● EXERCISE PROMPT
A verbatim copy of the whole listing is what is needed.

● MATERIAL PROVIDED
------------------------------------------------------------------------
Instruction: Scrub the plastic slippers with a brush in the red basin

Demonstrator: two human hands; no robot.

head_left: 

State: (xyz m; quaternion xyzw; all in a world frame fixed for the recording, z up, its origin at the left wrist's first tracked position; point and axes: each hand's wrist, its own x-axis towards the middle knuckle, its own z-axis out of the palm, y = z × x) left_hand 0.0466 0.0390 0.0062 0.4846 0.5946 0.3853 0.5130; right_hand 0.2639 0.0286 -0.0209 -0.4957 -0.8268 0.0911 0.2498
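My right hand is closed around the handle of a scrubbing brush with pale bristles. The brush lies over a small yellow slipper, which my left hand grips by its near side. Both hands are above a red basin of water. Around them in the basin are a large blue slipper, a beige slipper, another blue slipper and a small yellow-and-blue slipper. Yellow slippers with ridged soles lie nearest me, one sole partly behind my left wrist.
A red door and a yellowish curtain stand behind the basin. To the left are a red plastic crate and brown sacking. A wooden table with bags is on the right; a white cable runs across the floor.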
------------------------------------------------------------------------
● WRITTEN REPLY
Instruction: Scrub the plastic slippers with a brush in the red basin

Demonstrator: two human hands; no robot.

head_left: 

State: (xyz m; quaternion xyzw; all in a world frame fixed for the recording, z up, its origin at the left wrist's first tracked position; point and axes: each hand's wrist, its own x-axis towards the middle knuckle, its own z-axis out of the palm, y = z × x) left_hand 0.0466 0.0390 0.0062 0.4846 0.5946 0.3853 0.5130; right_hand 0.2639 0.0286 -0.0209 -0.4957 -0.8268 0.0911 0.2498
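My right hand is closed around the handle of a scrubbing brush with pale bristles. The brush lies over a small yellow slipper, which my left hand grips by its near side. Both hands are above a red basin of water. Around them in the basin are a large blue slipper, a beige slipper, another blue slipper and a small yellow-and-blue slipper. Yellow slippers with ridged soles lie nearest me, one sole partly behind my left wrist.
A red door and a yellowish curtain stand behind the basin. To the left are a red plastic crate and brown sacking. A wooden table with bags is on the right; a white cable runs across the floor.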

The exercise is now finished.